Okay, lets try to straighten all this out. At home, I guarentee that RedAPPLE, you get 512 kbits/sec. At work you are probably connected to a LAN at either 10 or 100 megabits/sec. You LAN at work probably has a connection to the Internet, and if it were 512 megabits/sec (which is an unusual speed) it would cost your company about $20,000 per month or more. It would have to be a fractional gigabit Ethernet connection. It is pretty unlikely.
Okay, next up, your home network. You get two static ip addresses. Are they globably routable IP addresses (do they begin with something other than 192,172, or 10). If they are private addresses (which the 192, etc are), then you are already being NAT'ed, and one more layer of NAT (some people call it PAT) won't kill you.

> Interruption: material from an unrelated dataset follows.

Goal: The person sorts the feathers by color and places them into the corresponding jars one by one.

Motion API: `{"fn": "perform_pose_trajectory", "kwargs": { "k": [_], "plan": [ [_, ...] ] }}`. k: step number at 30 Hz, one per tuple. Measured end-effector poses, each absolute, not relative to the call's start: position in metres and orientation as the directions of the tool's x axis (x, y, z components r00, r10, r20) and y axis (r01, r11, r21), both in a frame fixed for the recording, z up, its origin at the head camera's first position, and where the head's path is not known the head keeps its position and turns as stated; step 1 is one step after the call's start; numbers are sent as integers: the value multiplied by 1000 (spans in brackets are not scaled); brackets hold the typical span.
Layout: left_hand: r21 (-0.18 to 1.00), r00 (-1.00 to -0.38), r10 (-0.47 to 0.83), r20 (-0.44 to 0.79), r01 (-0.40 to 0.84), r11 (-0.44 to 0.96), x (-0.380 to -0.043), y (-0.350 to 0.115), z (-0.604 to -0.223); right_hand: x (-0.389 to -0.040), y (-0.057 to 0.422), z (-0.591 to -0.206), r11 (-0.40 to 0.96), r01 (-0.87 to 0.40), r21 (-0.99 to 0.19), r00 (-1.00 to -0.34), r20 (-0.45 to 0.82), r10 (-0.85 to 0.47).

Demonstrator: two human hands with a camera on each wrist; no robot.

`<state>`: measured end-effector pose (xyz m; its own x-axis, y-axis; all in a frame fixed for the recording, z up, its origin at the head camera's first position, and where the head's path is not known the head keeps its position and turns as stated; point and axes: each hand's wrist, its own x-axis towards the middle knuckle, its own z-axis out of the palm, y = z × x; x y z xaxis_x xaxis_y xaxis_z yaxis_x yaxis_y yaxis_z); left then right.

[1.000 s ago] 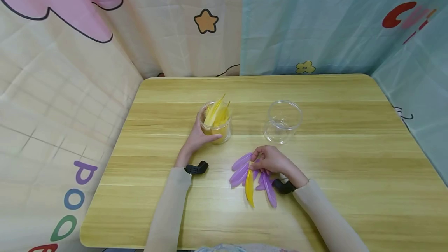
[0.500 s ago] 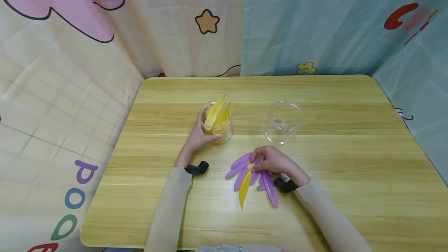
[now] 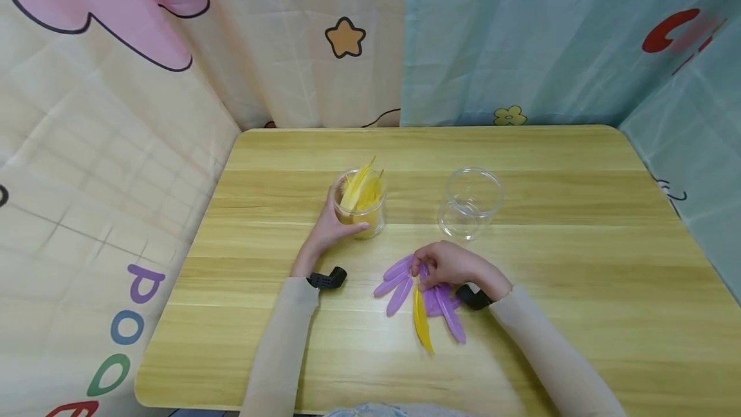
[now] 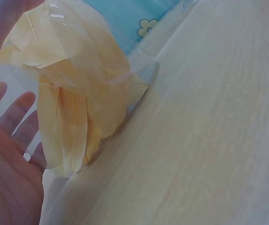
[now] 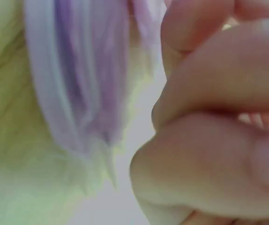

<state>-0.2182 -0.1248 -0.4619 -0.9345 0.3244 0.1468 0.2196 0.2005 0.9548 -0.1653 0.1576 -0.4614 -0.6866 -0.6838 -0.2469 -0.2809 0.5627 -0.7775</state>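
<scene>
My left hand (image 3: 329,230) grips a clear plastic cup (image 3: 376,221) from its left side, thumb across the front. Yellow feathers (image 3: 359,192) fill the cup, some quill tips standing above the rim. In the left wrist view, the fingers (image 4: 19,112) lie behind the cup wall. Closer to me, my right hand (image 3: 450,264) pinches a single yellow feather (image 3: 422,324) by its quill end, the vane pointing toward me. Purple feathers (image 3: 398,300) lie fanned around and partly beneath that hand. The right wrist view shows blurred purple feathers (image 5: 78,79) beside curled fingers (image 5: 200,164).
A second clear cup (image 3: 492,208), with nothing inside, stands right of the first on the wood-grain table (image 3: 579,243). Printed curtains (image 3: 492,31) rise along the table's back and sides. A dark wrist camera (image 3: 327,278) sits on each wrist.
The yellow feather in my right hand has swung first left, then right. Purple feathers under that hand have shifted and spread a little. My left hand and both cups stay put.
</scene>
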Motion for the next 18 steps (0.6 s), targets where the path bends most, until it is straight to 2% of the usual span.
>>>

SO..... Configure up the following:
apple airport admin ->
Internet Tab:
Connect using Ethernet
Configure Manually
(Enter in all the information into the boxes. You need to fill this out correctly for DHCP to work)
Network Tab:
Check "Distribute IP Addresses"
Airport client computers "Share a single IP address (using DHCP and NAT)
Port Mapping
Let me know if you are running a web server or ftp server from your computer, or if you are running os x and want to be able to ssh into your home computer
Now, connect the cable modem directly to the airport wan port. Connect your switch to the LAN port, set all of your computers to use DHCP. Your done.
It is very nice that your ISP gives you two ip addresses, but if you don't need them, then don't bother.
If you want two computers to use your two ip addresses, you will need to have a very complicated network configuration that I would highly recommend against. You would need to have two computers manually configured with the real ip addresses. Then you will need to turn on internet connection sharing on one of those two computers. You will then need to tell the airport to get an address, on the Internet Tab, via Ethernet and DHCP. Assuming that your ISP is not running DHCP, then the Airport should get an address from your internet sharing computer. (only run sharing on one computer). Then you tell the airport to distribute ip addresses and share a single ip address using dhcp and nat. Then (and this is the crazy part), you need to connect both the lan and wan port to the switch, and the cable modem to the switch, and any nonairport computers to the switch. Because the airport bridges between the airport and the lan port, your statically configured laptop will speak to the cable modem via the lan port (hopefully), and your airport nat'ted comptuer will have a default gateway of the airport. This might not work. It relies on the airport not doing any proxy arp. It is an extremely complicated setup that is completely unnecessary, unless you know exactly why you want to use your static ip address on computers. Millions of people are using the first scenario above, the one that I recommend. They are all happy with it. Very few things will not work, or could not be made to work, via the port mapping. This second scenario is more of a theortical, this might work, and is probably the only way to make it work.